Your instructions: Show every line from the data below that includes "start".

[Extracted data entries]
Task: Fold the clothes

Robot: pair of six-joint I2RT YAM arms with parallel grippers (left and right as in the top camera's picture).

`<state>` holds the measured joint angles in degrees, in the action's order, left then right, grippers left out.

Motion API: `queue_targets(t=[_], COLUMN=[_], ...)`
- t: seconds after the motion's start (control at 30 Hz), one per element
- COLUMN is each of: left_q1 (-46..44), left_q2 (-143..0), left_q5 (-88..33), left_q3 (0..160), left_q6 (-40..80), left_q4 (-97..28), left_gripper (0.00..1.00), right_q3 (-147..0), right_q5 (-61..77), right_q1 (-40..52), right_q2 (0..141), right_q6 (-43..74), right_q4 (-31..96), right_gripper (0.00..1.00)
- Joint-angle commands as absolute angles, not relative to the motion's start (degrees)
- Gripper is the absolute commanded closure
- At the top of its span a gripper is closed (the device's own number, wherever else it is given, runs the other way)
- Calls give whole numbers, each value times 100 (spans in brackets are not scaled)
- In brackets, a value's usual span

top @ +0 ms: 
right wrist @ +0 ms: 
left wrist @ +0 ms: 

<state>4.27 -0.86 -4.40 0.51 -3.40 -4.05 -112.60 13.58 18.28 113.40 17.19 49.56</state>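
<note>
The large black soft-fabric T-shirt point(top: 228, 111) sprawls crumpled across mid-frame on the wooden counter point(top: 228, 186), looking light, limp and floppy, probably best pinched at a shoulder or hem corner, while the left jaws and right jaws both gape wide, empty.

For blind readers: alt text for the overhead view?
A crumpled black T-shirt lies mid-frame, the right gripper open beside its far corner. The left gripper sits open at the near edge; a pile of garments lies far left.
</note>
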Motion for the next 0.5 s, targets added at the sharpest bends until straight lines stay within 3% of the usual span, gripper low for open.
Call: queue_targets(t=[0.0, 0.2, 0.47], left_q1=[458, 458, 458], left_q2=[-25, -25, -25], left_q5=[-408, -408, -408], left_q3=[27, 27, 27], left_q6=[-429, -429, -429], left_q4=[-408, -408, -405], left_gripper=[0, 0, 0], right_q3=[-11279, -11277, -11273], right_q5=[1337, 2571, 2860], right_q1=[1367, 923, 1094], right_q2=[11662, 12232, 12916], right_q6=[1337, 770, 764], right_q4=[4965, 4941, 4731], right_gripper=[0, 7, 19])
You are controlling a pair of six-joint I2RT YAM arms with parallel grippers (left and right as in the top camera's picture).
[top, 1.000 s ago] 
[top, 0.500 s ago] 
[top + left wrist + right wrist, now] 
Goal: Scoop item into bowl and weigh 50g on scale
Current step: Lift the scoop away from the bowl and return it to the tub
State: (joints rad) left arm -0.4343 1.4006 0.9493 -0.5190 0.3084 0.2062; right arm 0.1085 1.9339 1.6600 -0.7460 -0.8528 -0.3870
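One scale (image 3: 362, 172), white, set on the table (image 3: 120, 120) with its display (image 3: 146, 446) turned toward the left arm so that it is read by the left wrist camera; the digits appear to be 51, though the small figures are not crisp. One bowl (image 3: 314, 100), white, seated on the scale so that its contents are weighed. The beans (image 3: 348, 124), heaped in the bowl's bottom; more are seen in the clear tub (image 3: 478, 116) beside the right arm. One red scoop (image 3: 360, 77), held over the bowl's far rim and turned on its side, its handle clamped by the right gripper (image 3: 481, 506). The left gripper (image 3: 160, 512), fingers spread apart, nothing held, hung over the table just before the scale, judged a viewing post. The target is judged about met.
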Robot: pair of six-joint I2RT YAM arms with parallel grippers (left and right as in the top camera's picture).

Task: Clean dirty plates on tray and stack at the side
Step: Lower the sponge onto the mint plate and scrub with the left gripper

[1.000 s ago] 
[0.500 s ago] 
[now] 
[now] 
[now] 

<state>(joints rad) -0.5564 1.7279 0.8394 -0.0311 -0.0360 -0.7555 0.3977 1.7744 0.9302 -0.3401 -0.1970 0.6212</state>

Answer space:
- t: seconds after the motion's start (control at 30 Hz), one per element
- Joint-angle commands as absolute angles, not relative to the motion's start (degrees)

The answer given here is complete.